Pada hari Selasa tanggal 1 April 2008 diadakan pertemuan antara para pelaku industri kreatif dengan beberapa pejabat dari Departemen Perdagangan dan Industri. Pertemuan tersebut dimaksudkan untuk memberi waktu khusus bagi Ibu Mari Pangestu untuk berdialog dengan praktisi di bidang kreatif. Awalnya, memang dialog tersebut direncanakan melibatkan Ibu Mari Pangestu tetapi karena satu dan lain hal beliau tidak dapat datang ke Jabar Craft Center dan digantikan oleh Bapak Ardiansyah, Dirjen Perdagangan dan Perindustrian.

Setiap pelaku industri kreatif diberi kesempatan memamerkan produk mereka. Ada Tiarma Sirait, seniman yang sudah berpameran di berbagai belahan dunia, memamerkan boneka Barbie berbaju tradisional khas beberapa daerah di Indonesia. Kemudian ada sekelompok seniman kerajinan dengan produk mereka yang terbuat dari anyaman. Beberapa seniman kerajinan lainnya memamerkan kain batik. Dari komunitas distro, ada Fiki sebagai ketua KICK yang mewakili distro-distro membawa produk-produk hasil komunitas Indie seperti: clothing dan sepeda unik buatan Rockmen. FFWD Records yang dikenal sebagai pelopor label record Indie memajang cd-cd artist lokal yang diorbitkan oleh label rekaman tersebut. Dalam pertemuan ini, FFWD Records diwakili oleh Helvi dan Dxxxt.

Sambil berkeliling melihat produk Industri Kreatif, Dirjen Perdagangan dan Perindustrian, berdialog dengan pelaku Industri Kreatif yang produknya sedang dilihat. Para usahawan di bidang Industri Kreatif tersebut satu persatu menjelaskan produk mereka sambil di saat yang sama mengkomunikasikan masalah-masalah yang mereka hadapi dalam menjalankan usaha mereka. Tiarma Sirait, seniman senior, mengeluhkan sistem tarif yang diterapkan atas barang-barang pamerannya. Seringkali Tiarma harus berpameran di luar negeri, tetapi saat pameran selesai dan barang-barang pamerannya harus dikembalikan ke dalam negeri, Tiarma dikenakan pajak atas karyanya tersebut.
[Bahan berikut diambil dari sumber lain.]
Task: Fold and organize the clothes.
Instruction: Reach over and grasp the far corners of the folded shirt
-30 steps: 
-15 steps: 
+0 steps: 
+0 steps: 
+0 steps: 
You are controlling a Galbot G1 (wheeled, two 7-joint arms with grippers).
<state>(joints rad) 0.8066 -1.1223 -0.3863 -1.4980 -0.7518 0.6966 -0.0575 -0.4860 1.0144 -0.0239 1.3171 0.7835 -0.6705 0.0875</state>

Helvi dari FFWD Records mengeluhkan penolakan surat bebas fiskal oleh pihak imigrasi saat harus membawa band keluaran FFWD konser ke luar negeri. Surat bebas fiskal yang dikeluarkan oleh pihak Disbudpar tidak diterima oleh pihak imigrasi di airport. Menurut Bapak Ardiansyah ada kesalahpahaman dari pihak imigrasi untuk kasus tersebut.

Pada umumnya masalah-masalah yang dikeluhkan oleh para pelaku industri kreatif saat itu berkaitan dengan kebijakan-kebijakan pemerintah yang tidak kondusif mendukung perkembangan dan pertumbuhan industri kreatif. Komunitas pembuat film indie Bandung mengeluhkan pajak yang dikenakan pada mereka atas penayangan film indie mereka di bioskop. Wakil dari komunitas tersebut mempertanyakan komposisi pajak yang dikenakan; yang dianggapnya tidak memberi pemasukan bagi pengembangan film independen.

Lewat pertemuan ini, pemerintah mendapat kesempatan mendengar masalah-masalah di lapangan yang dihadapi oleh para pelaku industri kreatif. Para pelaku berharap ada tindakan konkrit dari pemerintah dan pertemuan-pertemuan seperti ini akhirnya benar-benar memberi kontribusi bagi kemajuan industri kreatif yang katanya ditujukan untuk meningkatkan kesejahteraan bangsa.